Russia will elect a new parliament Sunday, after an election campaign declared the “most sluggish” for a decade, according to the main, independent monitor of national votes. Russian President Vladimir Putin’s United Russia is expected to win, without a major contender even close. Meanwhile, the handful of liberals competing for seats face a stiff challenge to enter parliament at all. Despite the potentially predictable outcome, at least 14 parties, not counting independent candidates, are running and the vigor of the campaigning has produced some shocking moments. … Maria Baronova is running for a seat in one of Moscow’s constituencies as an independent candidate; she made headlines last month after her application to participate in the election was approved. Baronova, a former anti-government protester, is backed by one of Putin’s fiercest dissident rivals, Mikhail Khodorkovsky, whose organisation has frequently complained of harassment by authorities.

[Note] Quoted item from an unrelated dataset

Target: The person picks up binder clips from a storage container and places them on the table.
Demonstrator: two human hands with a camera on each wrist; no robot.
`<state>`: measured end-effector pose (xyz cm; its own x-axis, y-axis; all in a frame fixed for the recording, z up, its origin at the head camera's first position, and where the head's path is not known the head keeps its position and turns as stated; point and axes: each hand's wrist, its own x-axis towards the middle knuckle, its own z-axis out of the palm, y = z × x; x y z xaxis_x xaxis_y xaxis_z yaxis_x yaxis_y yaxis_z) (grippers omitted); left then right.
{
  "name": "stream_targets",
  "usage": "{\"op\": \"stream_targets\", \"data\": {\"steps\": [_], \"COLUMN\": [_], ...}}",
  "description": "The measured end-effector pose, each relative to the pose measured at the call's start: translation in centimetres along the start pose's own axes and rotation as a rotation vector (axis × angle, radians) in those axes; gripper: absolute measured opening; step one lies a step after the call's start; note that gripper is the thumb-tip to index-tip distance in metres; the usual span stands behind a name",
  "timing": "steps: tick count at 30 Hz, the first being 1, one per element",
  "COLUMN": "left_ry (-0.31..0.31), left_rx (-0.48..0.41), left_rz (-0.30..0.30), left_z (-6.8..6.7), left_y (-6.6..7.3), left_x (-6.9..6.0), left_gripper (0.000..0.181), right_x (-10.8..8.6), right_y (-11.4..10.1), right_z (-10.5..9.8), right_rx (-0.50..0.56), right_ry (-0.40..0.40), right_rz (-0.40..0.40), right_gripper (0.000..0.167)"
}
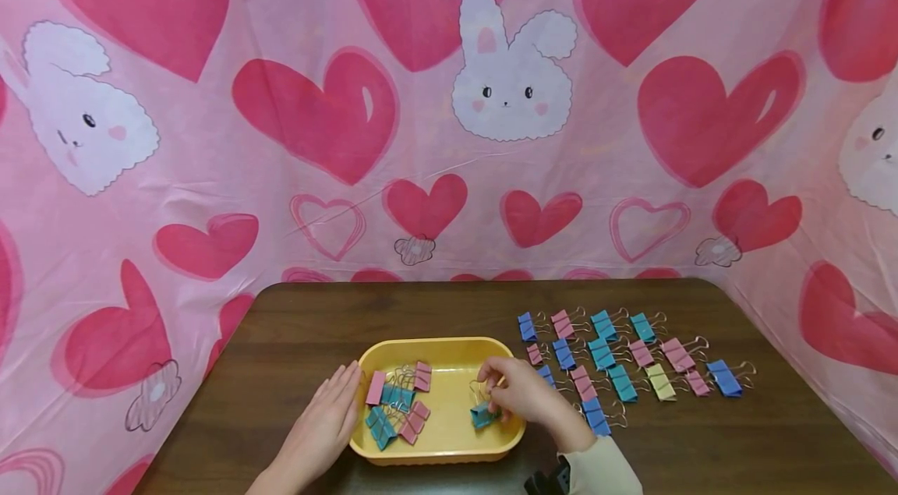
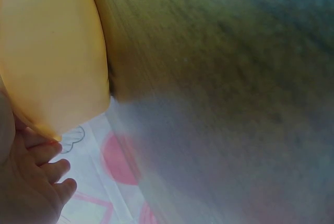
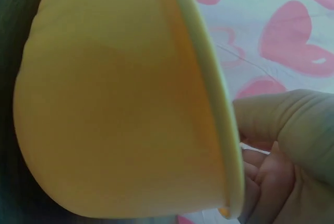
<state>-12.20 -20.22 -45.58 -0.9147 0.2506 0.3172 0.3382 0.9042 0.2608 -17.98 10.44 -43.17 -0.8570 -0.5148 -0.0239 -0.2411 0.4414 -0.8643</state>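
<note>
A yellow plastic tub [image 1: 438,450] sits near the table's front edge. Against its left rim rests my left hand [image 1: 324,413], fingers extended; the left wrist view shows that hand's fingers [image 2: 49,172] at the tub's edge. Over the tub's right end, my right hand [image 1: 522,392] pinches a teal binder clip [image 1: 482,415] by its wire end, low inside the tub. In the right wrist view the tub's wall hides the fingertips and the clip. Several pink and teal binder clips lie heaped in the tub's left half, among them a pink clip [image 1: 376,387] and a teal clip [image 1: 381,428].
Right of the tub, several blue, pink, teal and yellow binder clips lie in rough rows on the dark wooden table [image 1: 309,323], including a yellow clip [image 1: 660,383] and a blue clip [image 1: 724,378]. A pink cloth [image 1: 435,152] with hearts and rabbits hangs behind.
</note>
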Motion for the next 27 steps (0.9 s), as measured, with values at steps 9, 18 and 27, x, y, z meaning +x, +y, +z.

What is more, Baronova is standing as an independent candidate against a United Russia opponent, meaning that without the backing of a registered party she needs to collect thousands of signatures from voters to prove she has enough relevance to even be registered on the ballot.

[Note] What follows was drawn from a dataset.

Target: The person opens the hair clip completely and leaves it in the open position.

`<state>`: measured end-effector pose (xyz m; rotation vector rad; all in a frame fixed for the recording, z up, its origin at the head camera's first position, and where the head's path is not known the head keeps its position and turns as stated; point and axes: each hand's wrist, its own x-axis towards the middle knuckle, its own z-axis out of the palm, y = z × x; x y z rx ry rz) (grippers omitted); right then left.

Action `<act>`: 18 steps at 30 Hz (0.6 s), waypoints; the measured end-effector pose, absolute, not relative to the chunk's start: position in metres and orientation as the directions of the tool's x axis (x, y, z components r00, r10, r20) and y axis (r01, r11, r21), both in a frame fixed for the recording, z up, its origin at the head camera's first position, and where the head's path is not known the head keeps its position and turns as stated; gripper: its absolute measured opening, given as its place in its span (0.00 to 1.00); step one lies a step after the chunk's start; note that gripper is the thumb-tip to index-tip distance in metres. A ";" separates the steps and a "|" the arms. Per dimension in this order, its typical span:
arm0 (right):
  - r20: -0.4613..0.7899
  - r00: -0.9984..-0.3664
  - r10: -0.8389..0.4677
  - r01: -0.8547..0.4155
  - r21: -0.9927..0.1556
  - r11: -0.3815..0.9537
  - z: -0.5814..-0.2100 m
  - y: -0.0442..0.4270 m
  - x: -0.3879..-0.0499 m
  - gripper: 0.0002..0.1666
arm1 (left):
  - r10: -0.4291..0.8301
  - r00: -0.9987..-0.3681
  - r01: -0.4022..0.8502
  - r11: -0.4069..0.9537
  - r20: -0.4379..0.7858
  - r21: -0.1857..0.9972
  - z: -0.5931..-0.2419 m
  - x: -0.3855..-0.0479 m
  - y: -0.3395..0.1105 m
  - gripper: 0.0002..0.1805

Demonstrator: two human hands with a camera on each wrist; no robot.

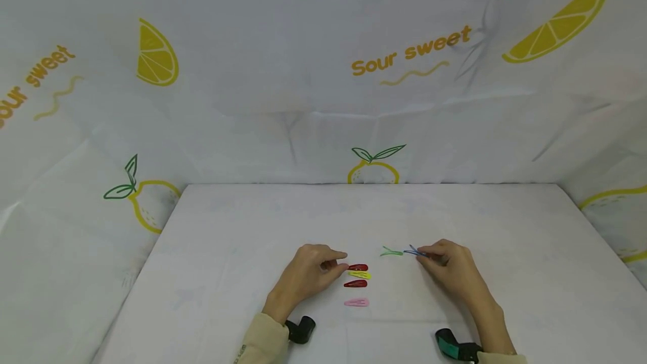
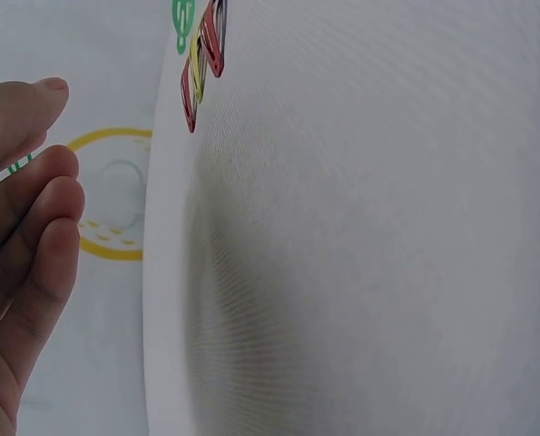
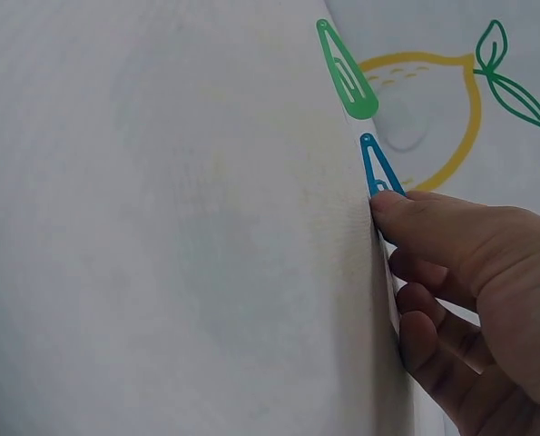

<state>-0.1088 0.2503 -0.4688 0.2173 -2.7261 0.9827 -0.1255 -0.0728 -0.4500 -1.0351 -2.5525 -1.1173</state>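
Note:
My right hand (image 1: 450,265) pinches a blue snap hair clip (image 3: 377,163) by one end, between thumb and fingers. Just left of it lies a green hair clip (image 1: 391,251), its parts spread apart in the head view. My left hand (image 1: 313,268) hovers beside a column of clips, thumb and index apart, nothing seen between them. That column runs from a red clip (image 1: 358,267) over a yellow clip (image 1: 360,275) and a second red clip (image 1: 356,283) down to a pink clip (image 1: 356,302). The left thumb tip is close to the upper red clip; contact cannot be told.
A white cloth covers the table (image 1: 227,229), and its far edge meets a white backdrop (image 1: 253,72) printed with lemons and lettering. Dark wrist-worn devices sit at the left wrist (image 1: 301,330) and the right wrist (image 1: 455,346).

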 end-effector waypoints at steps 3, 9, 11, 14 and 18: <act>0.256 -0.965 -0.061 -0.210 -0.608 0.765 -0.469 0.251 -0.108 0.07 | 0.532 -0.746 0.655 0.481 0.400 0.583 -0.450 -0.125 -0.073 0.09; 0.234 -0.971 -0.055 -0.190 -0.605 0.773 -0.468 0.253 -0.108 0.08 | 0.539 -0.746 0.654 0.481 0.391 0.585 -0.449 -0.125 -0.073 0.10; 0.236 -0.970 -0.053 -0.189 -0.603 0.775 -0.468 0.253 -0.108 0.09 | 0.542 -0.745 0.654 0.479 0.390 0.585 -0.449 -0.125 -0.073 0.10; 0.243 -0.969 -0.052 -0.192 -0.601 0.776 -0.468 0.253 -0.108 0.09 | 0.544 -0.742 0.657 0.475 0.392 0.585 -0.450 -0.125 -0.073 0.10; 0.246 -0.968 -0.053 -0.194 -0.599 0.777 -0.468 0.253 -0.108 0.09 | 0.544 -0.741 0.658 0.476 0.393 0.583 -0.451 -0.125 -0.072 0.10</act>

Not only did she face the hurdle of collecting 15,000 signatures of support from a district with a population of 100,000 on a deadline, but she also needed the backing of the electoral commission. In the past, independent opposition activists have complained that even after collecting enough signatures, pro-government commissioners conveniently declare signatures false or forms ineligible.
Baronova was approved. But before she had time to celebrate she was the subject of a nude photo leak, as pro-Kremlin tabloid sites published selfies of her and another female colleague topless. She refused to comment during the campaign, but suggested she may do so after polling day.